**What you are asked to do**
Copy the entire listing exactly.

>>>>>

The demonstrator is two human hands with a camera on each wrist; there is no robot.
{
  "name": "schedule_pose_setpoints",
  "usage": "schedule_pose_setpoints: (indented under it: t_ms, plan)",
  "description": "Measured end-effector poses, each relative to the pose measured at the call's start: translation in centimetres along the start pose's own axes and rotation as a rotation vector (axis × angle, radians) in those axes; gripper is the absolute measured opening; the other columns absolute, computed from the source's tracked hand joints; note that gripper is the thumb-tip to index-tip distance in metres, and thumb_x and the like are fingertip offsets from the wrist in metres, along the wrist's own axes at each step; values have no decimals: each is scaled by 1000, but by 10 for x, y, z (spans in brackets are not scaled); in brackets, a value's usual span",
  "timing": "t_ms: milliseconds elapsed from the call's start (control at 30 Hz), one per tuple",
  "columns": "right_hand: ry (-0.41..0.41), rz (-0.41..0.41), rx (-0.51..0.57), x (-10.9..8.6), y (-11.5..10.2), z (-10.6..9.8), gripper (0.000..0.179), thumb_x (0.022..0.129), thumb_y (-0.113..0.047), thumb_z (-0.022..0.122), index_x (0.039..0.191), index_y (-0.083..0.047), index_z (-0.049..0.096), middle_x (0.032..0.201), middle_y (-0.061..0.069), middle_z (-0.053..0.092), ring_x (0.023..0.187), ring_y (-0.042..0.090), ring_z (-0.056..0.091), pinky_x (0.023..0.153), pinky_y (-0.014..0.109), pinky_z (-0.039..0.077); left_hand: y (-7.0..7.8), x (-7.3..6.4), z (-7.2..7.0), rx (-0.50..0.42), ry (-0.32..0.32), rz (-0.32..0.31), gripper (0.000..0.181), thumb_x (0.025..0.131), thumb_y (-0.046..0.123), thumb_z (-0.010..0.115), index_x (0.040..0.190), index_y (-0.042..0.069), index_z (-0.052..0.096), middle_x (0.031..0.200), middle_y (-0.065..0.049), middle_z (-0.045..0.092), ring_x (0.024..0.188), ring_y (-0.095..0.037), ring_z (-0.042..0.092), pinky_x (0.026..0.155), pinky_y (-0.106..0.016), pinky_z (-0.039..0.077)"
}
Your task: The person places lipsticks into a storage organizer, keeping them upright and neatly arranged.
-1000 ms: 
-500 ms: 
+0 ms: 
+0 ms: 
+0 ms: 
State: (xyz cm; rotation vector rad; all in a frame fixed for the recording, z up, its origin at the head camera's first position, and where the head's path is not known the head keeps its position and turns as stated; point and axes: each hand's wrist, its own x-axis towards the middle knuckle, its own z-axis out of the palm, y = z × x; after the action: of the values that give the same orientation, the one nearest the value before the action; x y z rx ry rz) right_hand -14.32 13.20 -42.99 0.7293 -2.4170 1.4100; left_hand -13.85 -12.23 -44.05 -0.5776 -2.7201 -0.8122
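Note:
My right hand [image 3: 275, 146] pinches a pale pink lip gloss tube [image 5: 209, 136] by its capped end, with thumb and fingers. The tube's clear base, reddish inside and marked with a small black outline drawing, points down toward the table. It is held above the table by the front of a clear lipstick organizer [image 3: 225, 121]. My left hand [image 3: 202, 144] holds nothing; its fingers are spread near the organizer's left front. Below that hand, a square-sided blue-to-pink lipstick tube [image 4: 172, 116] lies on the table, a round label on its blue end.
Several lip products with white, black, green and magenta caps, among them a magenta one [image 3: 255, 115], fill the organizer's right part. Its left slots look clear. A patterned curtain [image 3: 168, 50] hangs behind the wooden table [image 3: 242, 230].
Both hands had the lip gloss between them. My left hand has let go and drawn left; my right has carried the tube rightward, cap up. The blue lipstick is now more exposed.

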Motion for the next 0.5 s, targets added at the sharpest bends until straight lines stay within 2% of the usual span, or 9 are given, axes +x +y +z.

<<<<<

**Completed task**
The demonstrator is two human hands with a camera on each wrist; there is no robot.
{
  "name": "schedule_pose_setpoints",
  "usage": "schedule_pose_setpoints: (indented under it: t_ms, plan)",
  "description": "Measured end-effector poses, each relative to the pose measured at the call's start: translation in centimetres along the start pose's own axes and rotation as a rotation vector (axis × angle, radians) in those axes; gripper is the absolute measured opening; the other columns absolute, computed from the source's tracked hand joints; note that gripper is the thumb-tip to index-tip distance in metres, and thumb_x and the like are fingertip offsets from the wrist in metres, along the wrist's own axes at each step; values have no decimals: each is scaled by 1000, but by 10 for x, y, z (spans in brackets are not scaled); in brackets, a value's usual span",
  "timing": "t_ms: milliseconds elapsed from the call's start (control at 30 Hz), one per tuple",
  "columns": "right_hand: ry (-0.41..0.41), rz (-0.41..0.41), rx (-0.51..0.57), x (-10.9..8.6), y (-11.5..10.2), z (-10.6..9.8), gripper (0.000..0.179), thumb_x (0.022..0.129), thumb_y (-0.113..0.047), thumb_z (-0.022..0.122), index_x (0.039..0.191), index_y (-0.083..0.047), index_z (-0.049..0.096), middle_x (0.032..0.201), middle_y (-0.061..0.069), middle_z (-0.053..0.092), ring_x (0.023..0.187), ring_y (-0.042..0.090), ring_z (-0.056..0.091), pinky_x (0.023..0.153), pinky_y (-0.014..0.109), pinky_z (-0.039..0.077); left_hand: y (-7.0..7.8), x (-7.3..6.4), z (-7.2..7.0), rx (-0.50..0.42), ry (-0.32..0.32), rz (-0.32..0.31), gripper (0.000..0.181), thumb_x (0.025..0.131), thumb_y (-0.046..0.123), thumb_z (-0.010..0.115), index_x (0.040..0.190), index_y (-0.042..0.069), index_z (-0.052..0.096), middle_x (0.031..0.200), middle_y (-0.065..0.049), middle_z (-0.045..0.092), ring_x (0.024..0.188), ring_y (-0.095..0.037), ring_z (-0.042..0.092), pinky_x (0.026..0.155), pinky_y (-0.106..0.016), pinky_z (-0.039..0.077)"
}
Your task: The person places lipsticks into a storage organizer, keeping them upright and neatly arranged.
-1000 ms: 
-500 ms: 
+0 ms: 
+0 ms: 
+0 ms: 
State: (xyz cm; rotation vector rad; all in a frame fixed for the recording, z up, its origin at the head camera's first position, and where the head's path is not known the head keeps its position and turns as stated; point and axes: each hand's wrist, its own x-axis towards the middle knuckle, its own z-axis out of the palm, y = z × x; after the action: of the values that give the same orientation, the one nearest the value before the action; x y z rx ry rz) right_hand -14.32 13.20 -42.99 0.7293 -2.4170 1.4100; left_hand -13.85 -12.23 -44.05 -0.5776 -2.7201 -0.8122
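Note:
My right hand [image 3: 275, 146] pinches a pale pink lip gloss tube [image 5: 209, 136] by its capped end, with thumb and fingers. The tube's clear base, reddish inside and marked with a small black outline drawing, points down toward the table. It is held above the table by the front of a clear lipstick organizer [image 3: 225, 121]. My left hand [image 3: 202, 144] holds nothing; its fingers are spread near the organizer's left front. Below that hand, a square-sided blue-to-pink lipstick tube [image 4: 172, 116] lies on the table, a round label on its blue end.
Several lip products with white, black, green and magenta caps, among them a magenta one [image 3: 255, 115], fill the organizer's right part. Its left slots look clear. A patterned curtain [image 3: 168, 50] hangs behind the wooden table [image 3: 242, 230].
Both hands had the lip gloss between them. My left hand has let go and drawn left; my right has carried the tube rightward, cap up. The blue lipstick is now more exposed.
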
Motion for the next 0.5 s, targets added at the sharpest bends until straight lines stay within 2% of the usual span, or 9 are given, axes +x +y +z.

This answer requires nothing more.